» **Dataset records**
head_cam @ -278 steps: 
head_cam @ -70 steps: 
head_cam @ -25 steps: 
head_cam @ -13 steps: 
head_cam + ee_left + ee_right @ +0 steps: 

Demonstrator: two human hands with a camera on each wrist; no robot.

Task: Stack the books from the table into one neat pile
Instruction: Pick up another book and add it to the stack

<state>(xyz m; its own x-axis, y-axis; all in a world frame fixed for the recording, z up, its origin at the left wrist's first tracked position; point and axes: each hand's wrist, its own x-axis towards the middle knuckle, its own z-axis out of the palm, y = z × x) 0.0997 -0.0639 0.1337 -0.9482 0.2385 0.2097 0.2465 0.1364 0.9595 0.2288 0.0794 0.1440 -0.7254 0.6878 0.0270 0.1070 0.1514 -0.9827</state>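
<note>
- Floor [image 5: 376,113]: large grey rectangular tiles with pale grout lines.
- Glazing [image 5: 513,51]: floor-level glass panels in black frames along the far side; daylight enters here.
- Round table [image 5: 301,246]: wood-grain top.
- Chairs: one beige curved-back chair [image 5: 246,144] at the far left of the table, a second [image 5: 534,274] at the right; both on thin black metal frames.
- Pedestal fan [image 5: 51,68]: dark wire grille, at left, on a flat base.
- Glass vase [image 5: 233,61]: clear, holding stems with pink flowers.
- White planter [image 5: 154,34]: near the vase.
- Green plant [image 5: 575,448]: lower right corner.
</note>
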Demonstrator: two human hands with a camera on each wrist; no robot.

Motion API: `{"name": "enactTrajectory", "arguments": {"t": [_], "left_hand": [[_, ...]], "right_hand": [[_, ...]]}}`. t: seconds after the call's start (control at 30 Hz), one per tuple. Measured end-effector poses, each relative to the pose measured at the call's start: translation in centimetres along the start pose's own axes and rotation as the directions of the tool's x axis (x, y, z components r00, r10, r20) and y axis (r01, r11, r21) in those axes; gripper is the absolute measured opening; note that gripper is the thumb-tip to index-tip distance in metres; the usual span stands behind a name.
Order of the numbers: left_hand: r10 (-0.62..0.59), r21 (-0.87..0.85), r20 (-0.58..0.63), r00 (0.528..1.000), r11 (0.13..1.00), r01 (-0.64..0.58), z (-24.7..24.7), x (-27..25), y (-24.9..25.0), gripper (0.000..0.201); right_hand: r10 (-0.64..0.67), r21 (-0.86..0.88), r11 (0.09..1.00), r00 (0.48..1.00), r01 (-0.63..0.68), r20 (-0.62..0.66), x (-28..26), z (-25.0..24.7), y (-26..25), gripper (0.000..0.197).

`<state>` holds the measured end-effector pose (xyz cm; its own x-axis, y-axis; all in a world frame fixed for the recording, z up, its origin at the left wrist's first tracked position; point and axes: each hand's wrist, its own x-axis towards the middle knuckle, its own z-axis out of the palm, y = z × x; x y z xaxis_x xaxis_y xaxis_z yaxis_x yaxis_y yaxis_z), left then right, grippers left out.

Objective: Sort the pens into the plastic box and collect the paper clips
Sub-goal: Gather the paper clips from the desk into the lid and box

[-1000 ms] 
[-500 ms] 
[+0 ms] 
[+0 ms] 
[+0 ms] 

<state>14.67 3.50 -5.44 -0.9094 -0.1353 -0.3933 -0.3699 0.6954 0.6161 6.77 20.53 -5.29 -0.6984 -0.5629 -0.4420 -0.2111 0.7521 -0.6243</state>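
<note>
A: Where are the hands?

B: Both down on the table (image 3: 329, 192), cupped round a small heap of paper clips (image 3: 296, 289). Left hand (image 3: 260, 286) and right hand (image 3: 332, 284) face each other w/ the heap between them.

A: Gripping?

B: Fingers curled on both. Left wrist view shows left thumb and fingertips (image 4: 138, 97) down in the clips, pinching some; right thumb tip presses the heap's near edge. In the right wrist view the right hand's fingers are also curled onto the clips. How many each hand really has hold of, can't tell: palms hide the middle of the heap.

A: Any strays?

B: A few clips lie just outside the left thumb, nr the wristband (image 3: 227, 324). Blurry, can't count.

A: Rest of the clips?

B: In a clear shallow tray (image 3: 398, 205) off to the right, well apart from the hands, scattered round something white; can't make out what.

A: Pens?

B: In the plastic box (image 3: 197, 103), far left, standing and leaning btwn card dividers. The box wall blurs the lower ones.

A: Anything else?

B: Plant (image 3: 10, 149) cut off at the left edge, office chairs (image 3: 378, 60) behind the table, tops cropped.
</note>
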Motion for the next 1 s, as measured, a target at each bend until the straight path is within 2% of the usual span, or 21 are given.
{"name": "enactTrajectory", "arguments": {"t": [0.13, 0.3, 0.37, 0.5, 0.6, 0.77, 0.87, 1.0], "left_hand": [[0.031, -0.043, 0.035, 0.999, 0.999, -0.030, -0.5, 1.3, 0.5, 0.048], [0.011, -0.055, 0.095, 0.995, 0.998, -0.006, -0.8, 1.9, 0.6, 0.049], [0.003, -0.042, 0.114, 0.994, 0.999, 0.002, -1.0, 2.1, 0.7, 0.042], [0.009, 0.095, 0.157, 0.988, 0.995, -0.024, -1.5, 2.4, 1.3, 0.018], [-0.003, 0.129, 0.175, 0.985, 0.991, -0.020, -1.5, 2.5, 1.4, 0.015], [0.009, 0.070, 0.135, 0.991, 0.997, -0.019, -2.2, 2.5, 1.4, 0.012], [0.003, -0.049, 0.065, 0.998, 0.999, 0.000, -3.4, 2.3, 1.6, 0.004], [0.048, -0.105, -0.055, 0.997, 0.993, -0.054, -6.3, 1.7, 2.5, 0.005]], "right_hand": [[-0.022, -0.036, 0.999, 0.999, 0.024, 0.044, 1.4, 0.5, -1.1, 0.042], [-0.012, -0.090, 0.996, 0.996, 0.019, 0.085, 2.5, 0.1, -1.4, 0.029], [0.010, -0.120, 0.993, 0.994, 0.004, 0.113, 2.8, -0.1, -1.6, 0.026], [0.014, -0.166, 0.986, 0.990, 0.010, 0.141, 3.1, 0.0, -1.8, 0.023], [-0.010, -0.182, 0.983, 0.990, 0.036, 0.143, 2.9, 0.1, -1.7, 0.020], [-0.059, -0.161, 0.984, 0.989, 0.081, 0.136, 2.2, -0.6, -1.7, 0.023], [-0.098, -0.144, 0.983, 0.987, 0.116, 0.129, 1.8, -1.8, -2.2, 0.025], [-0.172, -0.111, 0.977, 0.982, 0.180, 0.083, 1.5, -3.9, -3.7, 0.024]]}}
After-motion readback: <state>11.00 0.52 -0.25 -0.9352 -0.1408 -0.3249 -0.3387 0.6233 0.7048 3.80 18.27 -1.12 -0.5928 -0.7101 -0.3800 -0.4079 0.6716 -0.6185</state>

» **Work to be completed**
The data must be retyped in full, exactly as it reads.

» **Reply**
head_cam @ -278 steps: 
head_cam @ -70 steps: 
head_cam @ -25 steps: 
head_cam @ -13 steps: 
head_cam + ee_left + ee_right @ +0 steps: 

Demonstrator: two human hands with a camera on each wrist; no robot.

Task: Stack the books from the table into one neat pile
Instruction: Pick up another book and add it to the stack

<state>(xyz m; its own x-axis, y-axis; all in a world frame fixed for the recording, z up, its origin at the left wrist's first tracked position; point and axes: each hand's wrist, its own x-axis towards the middle knuckle, its own z-axis out of the palm, y = z × x) 0.0997 -0.0639 0.1337 -0.9482 0.2385 0.2097 0.2465 0.1364 0.9595 0.2288 0.0794 0.1440 -0.7254 0.6878 0.0270 0.1070 0.1514 -0.9827</state>
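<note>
- Floor [image 5: 376,113]: large grey rectangular tiles with pale grout lines.
- Glazing [image 5: 513,51]: floor-level glass panels in black frames along the far side; daylight enters here.
- Round table [image 5: 301,246]: wood-grain top.
- Chairs: one beige curved-back chair [image 5: 246,144] at the far left of the table, a second [image 5: 534,274] at the right; both on thin black metal frames.
- Pedestal fan [image 5: 51,68]: dark wire grille, at left, on a flat base.
- Glass vase [image 5: 233,61]: clear, holding stems with pink flowers.
- White planter [image 5: 154,34]: near the vase.
- Green plant [image 5: 575,448]: lower right corner.
</note>
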Demonstrator: two human hands with a camera on each wrist; no robot.

Motion API: `{"name": "enactTrajectory", "arguments": {"t": [_], "left_hand": [[_, ...]], "right_hand": [[_, ...]]}}`. t: seconds after the call's start (control at 30 Hz), one per tuple. Measured end-effector poses, each relative to the pose measured at the call's start: translation in centimetres along the start pose's own axes and rotation as the directions of the tool's x axis (x, y, z components r00, r10, r20) and y axis (r01, r11, r21) in those axes; gripper is the absolute measured opening; note that gripper is the thumb-tip to index-tip distance in metres; the usual span stands behind a name.
Order of the numbers: left_hand: r10 (-0.62..0.59), r21 (-0.87..0.85), r20 (-0.58..0.63), r00 (0.528..1.000), r11 (0.13..1.00), r01 (-0.64..0.58), z (-24.7..24.7), x (-27..25), y (-24.9..25.0), gripper (0.000..0.201); right_hand: r10 (-0.64..0.67), r21 (-0.86..0.88), r11 (0.09..1.00), r00 (0.48..1.00), r01 (-0.63..0.68), r20 (-0.62..0.66), x (-28..26), z (-25.0..24.7), y (-26..25), gripper (0.000..0.197).

`<state>` holds the measured end-effector pose (xyz cm; its own x-axis, y-axis; all in a world frame fixed for the recording, z up, its origin at the left wrist's first tracked position; point and axes: each hand's wrist, its own x-axis towards the middle knuckle, its own z-axis out of the palm, y = z × x; x y z xaxis_x xaxis_y xaxis_z yaxis_x yaxis_y yaxis_z), left then right, grippers left out.

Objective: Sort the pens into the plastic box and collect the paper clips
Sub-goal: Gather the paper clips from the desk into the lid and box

[-1000 ms] 
[-500 ms] 
[+0 ms] 
[+0 ms] 
[+0 ms] 

<state>14.67 3.50 -5.44 -0.9094 -0.1353 -0.3933 -0.3699 0.6954 0.6161 6.77 20.53 -5.29 -0.6984 -0.5629 -0.4420 -0.2111 0.7521 -0.6243</state>
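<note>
A: Where are the hands?

B: Both down on the table (image 3: 329, 192), cupped round a small heap of paper clips (image 3: 296, 289). Left hand (image 3: 260, 286) and right hand (image 3: 332, 284) face each other w/ the heap between them.

A: Gripping?

B: Fingers curled on both. Left wrist view shows left thumb and fingertips (image 4: 138, 97) down in the clips, pinching some; right thumb tip presses the heap's near edge. In the right wrist view the right hand's fingers are also curled onto the clips. How many each hand really has hold of, can't tell: palms hide the middle of the heap.

A: Any strays?

B: A few clips lie just outside the left thumb, nr the wristband (image 3: 227, 324). Blurry, can't count.

A: Rest of the clips?

B: In a clear shallow tray (image 3: 398, 205) off to the right, well apart from the hands, scattered round something white; can't make out what.

A: Pens?

B: In the plastic box (image 3: 197, 103), far left, standing and leaning btwn card dividers. The box wall blurs the lower ones.

A: Anything else?

B: Plant (image 3: 10, 149) cut off at the left edge, office chairs (image 3: 378, 60) behind the table, tops cropped.
</note>
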Motion for the next 1 s, as measured, a target at each bend until the straight path is within 2% of the usual span, or 21 are given.
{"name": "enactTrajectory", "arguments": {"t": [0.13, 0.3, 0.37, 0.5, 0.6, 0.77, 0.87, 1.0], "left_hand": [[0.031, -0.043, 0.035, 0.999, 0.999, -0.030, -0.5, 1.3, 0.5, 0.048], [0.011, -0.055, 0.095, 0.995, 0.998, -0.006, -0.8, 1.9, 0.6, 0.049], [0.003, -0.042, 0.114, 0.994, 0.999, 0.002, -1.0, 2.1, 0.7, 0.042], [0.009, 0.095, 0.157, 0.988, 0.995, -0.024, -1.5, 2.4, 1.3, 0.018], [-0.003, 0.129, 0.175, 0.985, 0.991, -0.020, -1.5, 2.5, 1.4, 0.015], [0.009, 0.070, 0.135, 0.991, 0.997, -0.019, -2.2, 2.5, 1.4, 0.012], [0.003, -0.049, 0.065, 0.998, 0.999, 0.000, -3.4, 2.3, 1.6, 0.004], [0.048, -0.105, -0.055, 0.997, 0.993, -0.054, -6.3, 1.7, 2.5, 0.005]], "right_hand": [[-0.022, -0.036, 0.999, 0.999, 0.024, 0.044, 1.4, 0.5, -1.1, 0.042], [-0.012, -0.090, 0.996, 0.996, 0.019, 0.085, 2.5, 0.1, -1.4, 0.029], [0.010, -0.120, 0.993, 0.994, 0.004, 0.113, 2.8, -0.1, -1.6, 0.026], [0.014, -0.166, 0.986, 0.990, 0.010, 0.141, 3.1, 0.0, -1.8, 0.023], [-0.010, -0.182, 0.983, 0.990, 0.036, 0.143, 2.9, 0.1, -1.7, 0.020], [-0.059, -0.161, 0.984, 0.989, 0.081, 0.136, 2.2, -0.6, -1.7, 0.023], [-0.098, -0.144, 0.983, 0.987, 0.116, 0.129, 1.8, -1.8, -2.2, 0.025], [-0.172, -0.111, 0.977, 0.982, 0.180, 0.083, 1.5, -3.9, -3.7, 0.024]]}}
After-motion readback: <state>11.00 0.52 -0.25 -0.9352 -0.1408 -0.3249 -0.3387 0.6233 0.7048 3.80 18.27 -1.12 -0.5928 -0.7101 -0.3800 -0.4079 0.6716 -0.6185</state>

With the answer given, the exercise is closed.